Conflictual obligation languishes in confusion.

It should be said, right off the bat, that you're watching a Cake Theatricals production. So yes, re-tune your logic, withhold your skepticism and abandon all reason.

Versus is commissioned as part of this year’s Singapore International Festival of Arts (SIFA). It explores the festival's theme of Post-Empires, with the repeated refrain of "this world is not our home". As with any Cake production, the characters run the gamut of eclectic: from a Mao-like power-hungry dictator to a know-it-all woolly mammoth.
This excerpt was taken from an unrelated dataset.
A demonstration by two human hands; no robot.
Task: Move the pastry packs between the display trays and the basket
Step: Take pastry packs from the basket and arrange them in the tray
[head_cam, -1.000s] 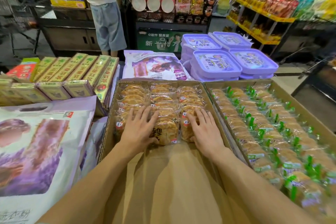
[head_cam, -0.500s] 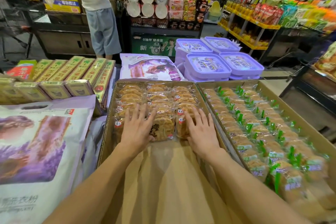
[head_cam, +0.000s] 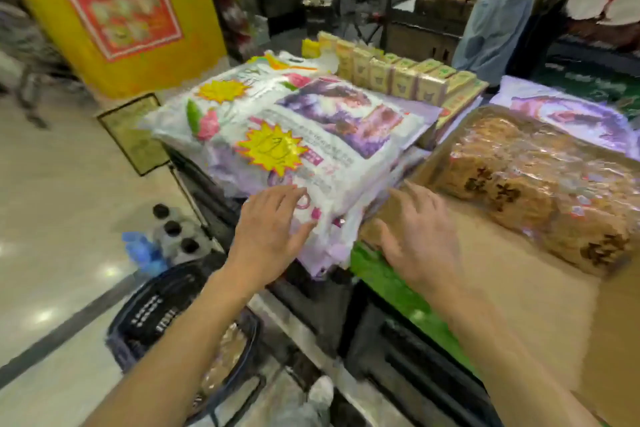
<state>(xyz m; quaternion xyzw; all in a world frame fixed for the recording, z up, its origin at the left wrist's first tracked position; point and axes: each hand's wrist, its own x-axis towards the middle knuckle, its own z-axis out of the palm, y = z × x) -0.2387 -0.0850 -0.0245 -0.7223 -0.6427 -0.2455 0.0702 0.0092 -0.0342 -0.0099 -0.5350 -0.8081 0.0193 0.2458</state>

Within the first fifteen minutes, the tone for this show is set: abrupt amalgamations of characters, dressed in different shades of alienation, deliberated on the dilemma of being “post-”; a discombobulated ensemble locked in eternal conflict, with each other and; collectively with the present and the past.

But, the performers tackle their roles with gusto, always coursing in motion. Halfway into the show, I can see Rizman Putra’s naked torso gleaming with sweat as he clambers up and down vertical structures. (The echoes of his impeccable Lady of Soul performance three months back is worth at least a silent chuckle.) The performers’ stylized movements are backed by a throbbing soundtrack (that verged on being too loud at times) and garish multimedia visuals (photosensitive epilepsy warning!) - to call it a sensory overload is a massive understatement.

But right as the mood is sinking into Sarah Kane-depressed levels, an unexpected comedic segue brings the show back to life. Special mention must go to Edith Podesta for carrying the comedic weight of this segment, with little slapstick moments that actually feel spontaneous and inspired. Alas, this segment ends way too soon (with an appropriately comedic ending), and we are right back in depression territory.

The stream-of-consciousness text revels in its disconnected, disjunctive imagery. Words and movements juxtapose opposite meanings against each other, like when the spoken line "to live" is accompanied with a finger drawn across the throat. The plot, if it barely exists, loosely strings together themes of dictatorship, female identity, and war trauma, amidst a post-lapsarian landscape. There are glimpses of past Cake productions: ideas that resurface, and a post-modern treatment of the text, most noticeably in the recitation of a portion of the script backwards - word for word.

Post-lapsarian, post-modern, post-Empires. Anyone get the links yet? (Me neither.)

Don’t bother making sense of it all. There is no grand point to be made here - and I suspect that this is Versus’ biggest flaw: giving you all of the avant-garde, but none of the theatre.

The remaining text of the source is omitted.